In this week’s New York Times Magazine, I explore new research that helps explain why most dieters who lose weight end up gaining it all back.

“If anything, the emerging science of weight loss teaches us that perhaps we should rethink our biases about people who are overweight. It is true that people who are overweight, including myself, get that way because they eat too many calories relative to what their bodies need. But a number of biological and genetic factors can play a role in determining exactly how much food is too much for any given individual. Clearly, weight loss is an intense struggle, one in which we are not fighting simply hunger or cravings for sweets, but our own bodies….”

Read it all and especially the comments about others’ personal stories of weight loss trials and tribulations.

There is a critic of her New York Magazine piece over at the Atlantic and I agree – albeit somewhat.

I’m not a scientist, but I have lost roughly a quarter of myself. I’ve done it at a glacial pace–almost eight years. So glacial in fact that I wouldn’t even call it a “diet.”: I’ve gained some in that time, but never yo-yoed back to the heights of my girth. The pattern has been more like lose lot, gain a some, lose some gain a little, lose a lot etc.

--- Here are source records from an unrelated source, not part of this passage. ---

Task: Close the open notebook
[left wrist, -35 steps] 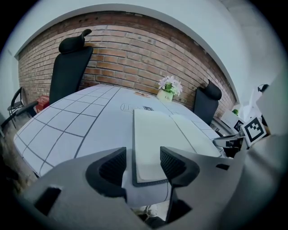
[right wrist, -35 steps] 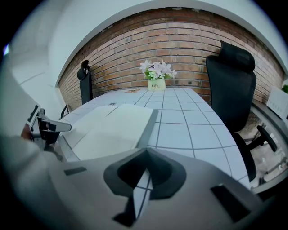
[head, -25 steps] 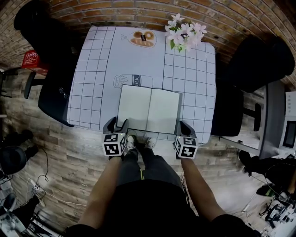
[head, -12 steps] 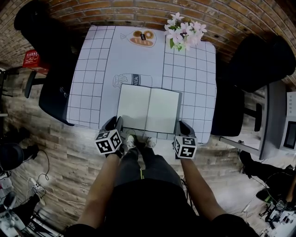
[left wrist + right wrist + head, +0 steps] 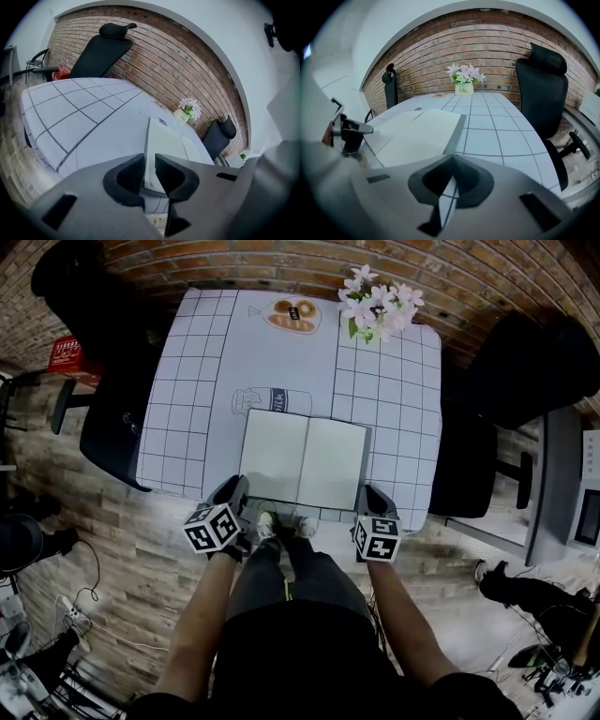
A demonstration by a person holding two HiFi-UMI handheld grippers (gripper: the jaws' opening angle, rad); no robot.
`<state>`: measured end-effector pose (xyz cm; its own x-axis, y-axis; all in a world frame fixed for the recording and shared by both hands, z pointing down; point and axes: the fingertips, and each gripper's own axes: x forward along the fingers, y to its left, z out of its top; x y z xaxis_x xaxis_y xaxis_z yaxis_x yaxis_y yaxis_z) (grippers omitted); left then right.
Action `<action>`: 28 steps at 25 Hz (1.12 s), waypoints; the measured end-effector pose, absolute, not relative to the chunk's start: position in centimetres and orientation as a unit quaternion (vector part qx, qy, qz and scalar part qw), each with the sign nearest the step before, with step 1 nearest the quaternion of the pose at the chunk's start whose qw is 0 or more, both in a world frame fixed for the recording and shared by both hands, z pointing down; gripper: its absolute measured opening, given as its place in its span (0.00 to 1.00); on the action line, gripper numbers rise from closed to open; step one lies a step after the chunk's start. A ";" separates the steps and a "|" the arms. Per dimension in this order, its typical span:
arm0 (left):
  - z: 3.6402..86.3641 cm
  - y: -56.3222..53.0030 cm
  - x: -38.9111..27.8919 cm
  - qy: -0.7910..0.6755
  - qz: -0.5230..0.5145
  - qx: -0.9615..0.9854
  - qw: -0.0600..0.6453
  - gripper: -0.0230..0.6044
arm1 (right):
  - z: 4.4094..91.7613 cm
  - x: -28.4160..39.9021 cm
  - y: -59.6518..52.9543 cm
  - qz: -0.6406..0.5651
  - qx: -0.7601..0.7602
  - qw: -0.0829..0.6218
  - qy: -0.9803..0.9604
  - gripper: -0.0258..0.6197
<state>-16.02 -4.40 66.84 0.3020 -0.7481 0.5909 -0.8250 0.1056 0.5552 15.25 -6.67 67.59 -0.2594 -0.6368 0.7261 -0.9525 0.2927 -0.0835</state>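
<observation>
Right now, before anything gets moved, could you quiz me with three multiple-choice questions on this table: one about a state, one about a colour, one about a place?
1. The notebook is:
A) closed
B) lying open and flat
C) standing on edge

2. Its facing pages are:
A) white
B) red
C) black

3. The flowers stand:
A) on the notebook
B) at the far edge of the table, by the brick wall
C) at the table's near edge

Answers:
1 B: two pages lie side by side in the head view.
2 A: both pages show plain white.
3 B: the flowers sit at the far edge, just below the bricks.
</observation>
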 end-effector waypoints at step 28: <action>58.1 -5.1 -10.5 -0.508 -0.048 0.770 0.382 0.13 | 67.5 15.1 -6.5 0.267 0.527 0.294 -0.751 0.06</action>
<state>-10.48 -5.14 58.07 0.4785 -0.8195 0.3153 -0.7468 -0.1909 0.6370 15.12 -6.49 67.55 -0.2710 -0.6344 0.7239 -0.9491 0.3014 -0.0911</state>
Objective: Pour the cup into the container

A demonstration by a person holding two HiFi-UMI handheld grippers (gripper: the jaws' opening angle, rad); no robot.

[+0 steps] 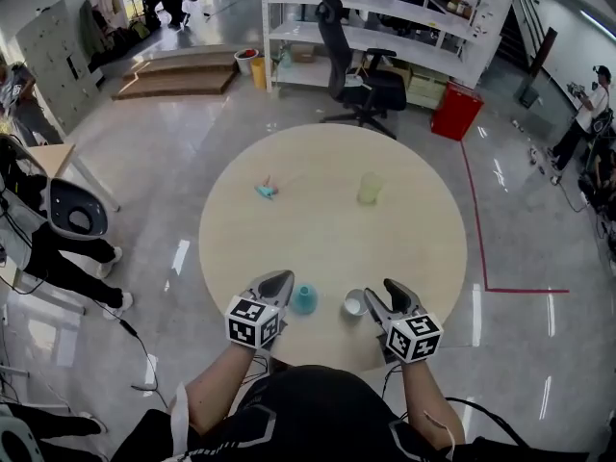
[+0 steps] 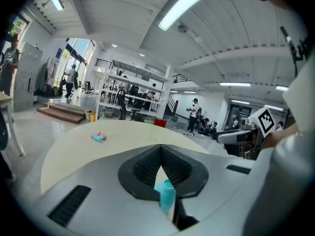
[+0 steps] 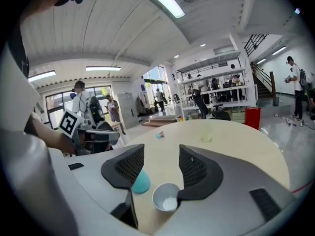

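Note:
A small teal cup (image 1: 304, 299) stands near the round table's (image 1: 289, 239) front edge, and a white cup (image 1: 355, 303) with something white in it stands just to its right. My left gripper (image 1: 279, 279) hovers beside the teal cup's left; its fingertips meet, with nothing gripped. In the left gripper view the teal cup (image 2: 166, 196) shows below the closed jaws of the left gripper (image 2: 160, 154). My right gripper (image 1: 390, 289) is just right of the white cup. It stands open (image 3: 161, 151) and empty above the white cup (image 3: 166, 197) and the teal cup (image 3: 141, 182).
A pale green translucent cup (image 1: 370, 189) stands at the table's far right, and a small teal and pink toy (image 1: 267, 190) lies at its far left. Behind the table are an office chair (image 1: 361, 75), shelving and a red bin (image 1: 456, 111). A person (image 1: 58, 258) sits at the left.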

Obviously I wish this had happened faster and smoother. But the upshot of taking the long way is that I’ve learned a lot about how to negotiate  world where, at almost every step, cheap high calorie food is at the ready. You can’t get that understanding in a lab and you’re unlikely to get if your trying to burn of 3-4 pounds a week. That sounds like masochism.

I, now weigh 233 pounds, on my way down to 180 (I am 5-11). 9 years ago I weighed as much as 370 pounds.

Exercise, diet and accountability to myself and others (spouse and friends) have all helped.

It has been a lifestyle change.

There will be NO relapse – after all it is MY health at stake.